Tell me you'll never look down, down

Even with the quiver in her voice, she made her demand clear. "Tell me you'll never look down."

And the world will turn and we'll grow

We'll learn how to be…

To be incom-

"Wha…" Remy said, cocking an eyebrow at her request.

I don't wanna look down

I don't want us to break up in the cloud

All I want is to stay us, to stay with you now

"You said that, when we're together, it feels like we are on this rooftop. Up above it all. Above the possible pains on the streets, above the stress and drama and fears and...incompleteness. I feel that way too, but what scares me most is that every time I get a feeling like that it goes away. I don't ever wanna look down and lose this feeling. I don't want us to break up in the clouds. I just want us to stay here, .right now. This moment." Maya explained, her hand reaching up toward her chest and grabbing hold of the pick on a chain that hung there. The first physical gift he gave her the night they shared their first kiss.

I don't wanna look down

I don't want us to break up in the clouds

All I want is to stay us, to stay with you now

"I promise. Heartbreaker...I don't wanna look down. This moment, right here, is what I want. So... will you be mine? Will you be my girlfriend?" He finally asked what had hung upon his lips this whole time. Every time he thought he couldn't say them, the words were there all along. The moment she told him he never had to keep a secret from her, the moment his lips touched her's for the first time, the moments that felt like eternity...they were always there. He was always waiting for the perfect time...but he realized now more than ever that there is no such thing. There will always be some excuse not to act. Time was fleeting and if you didn't take a chance, you may never get the chance to...so he couldn't wait any longer. His hands cupped her face gently as he looked into her eyes, and he heard the familiar sound of a shutter closing on a camera. As the two teens looked to the ladder they had climbed up earlier, they saw Shawn Hunter smiling from behind a polaroid.

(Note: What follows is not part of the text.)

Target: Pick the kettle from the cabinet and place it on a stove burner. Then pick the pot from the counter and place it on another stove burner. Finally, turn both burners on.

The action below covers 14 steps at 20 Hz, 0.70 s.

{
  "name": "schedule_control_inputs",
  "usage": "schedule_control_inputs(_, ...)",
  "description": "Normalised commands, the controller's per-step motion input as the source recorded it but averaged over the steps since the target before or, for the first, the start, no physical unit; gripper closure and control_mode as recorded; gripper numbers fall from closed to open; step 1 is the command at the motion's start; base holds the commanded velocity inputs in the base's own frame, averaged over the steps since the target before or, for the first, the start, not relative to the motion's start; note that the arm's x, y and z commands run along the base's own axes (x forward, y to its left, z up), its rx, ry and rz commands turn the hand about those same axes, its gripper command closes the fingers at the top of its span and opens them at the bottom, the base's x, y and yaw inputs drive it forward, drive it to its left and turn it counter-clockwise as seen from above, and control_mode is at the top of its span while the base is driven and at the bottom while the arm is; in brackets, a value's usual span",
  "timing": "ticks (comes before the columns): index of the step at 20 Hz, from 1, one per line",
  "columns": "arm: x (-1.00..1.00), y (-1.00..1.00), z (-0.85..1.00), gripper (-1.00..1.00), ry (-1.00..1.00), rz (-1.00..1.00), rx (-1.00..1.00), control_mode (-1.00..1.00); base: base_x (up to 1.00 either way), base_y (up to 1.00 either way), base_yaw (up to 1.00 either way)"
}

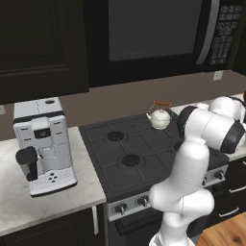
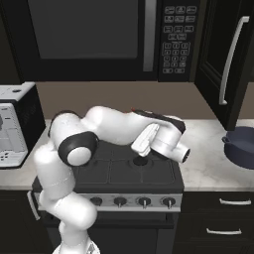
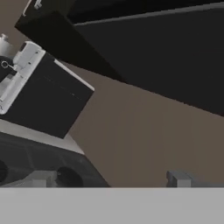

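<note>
At the left of the left base view a white coffee machine (image 1: 42, 144) stands on the marbled table (image 1: 29, 206), just beside the black stove (image 1: 139, 156). In the middle of that frame two round burners (image 1: 115, 136) lie bare, and a row of small knobs (image 1: 120, 208) runs along the stove's front edge. Right of centre, at the back of the stove, the cream kettle (image 1: 160, 116) sits upright with its orange-topped handle arched over it, apart from my arm, which rises at the lower right. Above, the microwave (image 1: 158, 33) fills the upper middle of the frame. In the right base view the tall black cabinet (image 2: 225, 59) with its long silver handle stands at the upper right, and the dark blue pot (image 2: 241, 147) rests on the table at the right edge, well apart from the stove. My fingers (image 3: 178, 178) stand wide open at the bottom of the hand view, holding nothing.
</note>
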Motion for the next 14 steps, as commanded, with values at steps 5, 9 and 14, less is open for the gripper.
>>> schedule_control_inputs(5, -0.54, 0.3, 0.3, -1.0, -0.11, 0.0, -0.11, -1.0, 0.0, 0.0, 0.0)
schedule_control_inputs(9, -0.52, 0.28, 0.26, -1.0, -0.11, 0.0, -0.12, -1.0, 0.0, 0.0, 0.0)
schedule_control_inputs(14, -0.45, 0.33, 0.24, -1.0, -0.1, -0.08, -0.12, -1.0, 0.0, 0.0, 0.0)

"You didn't ever want to forget this moment...so I figured it's preserve it in something beyond just your minds. So...I think they boy is waiting for an answer, Maya. What do you say?" The photographer said as he knelt just in front of the hooks that connected ladder to the rooftop.

And the world will turn and we'll grow, we'll learn how to be

To be incomplete

This here now it's where we touch down

You and me let's be incomplete

"I...you...you want to be with me? Actually with me...in a relationship...just the two of us? Like...official and everything?" She questioned softly, putting her hands over his that cupped her cheeks gently.

"That's what I'm asking you...will you be mine?" He said, smiling at her delayed response.

"You never had to ask." She said, leaning in and kissing him gently before whispering. "Yes…"

End Chapter 12 Author's Note: Sorry this one took so long to get out after part 1, but it went through a couple revisions. The first run through of writing it just felt way too ham fisted, even for a fan fiction of a tween TV series. I wanted to get it out to you all before I get weighed down once more by the doldrums of school coupled with the retail holiday season. I will do my absolute best to try and get either two chapters or one and the one shot I've been working on out to you all in the time between now and January. Thanks for sticking with me this far.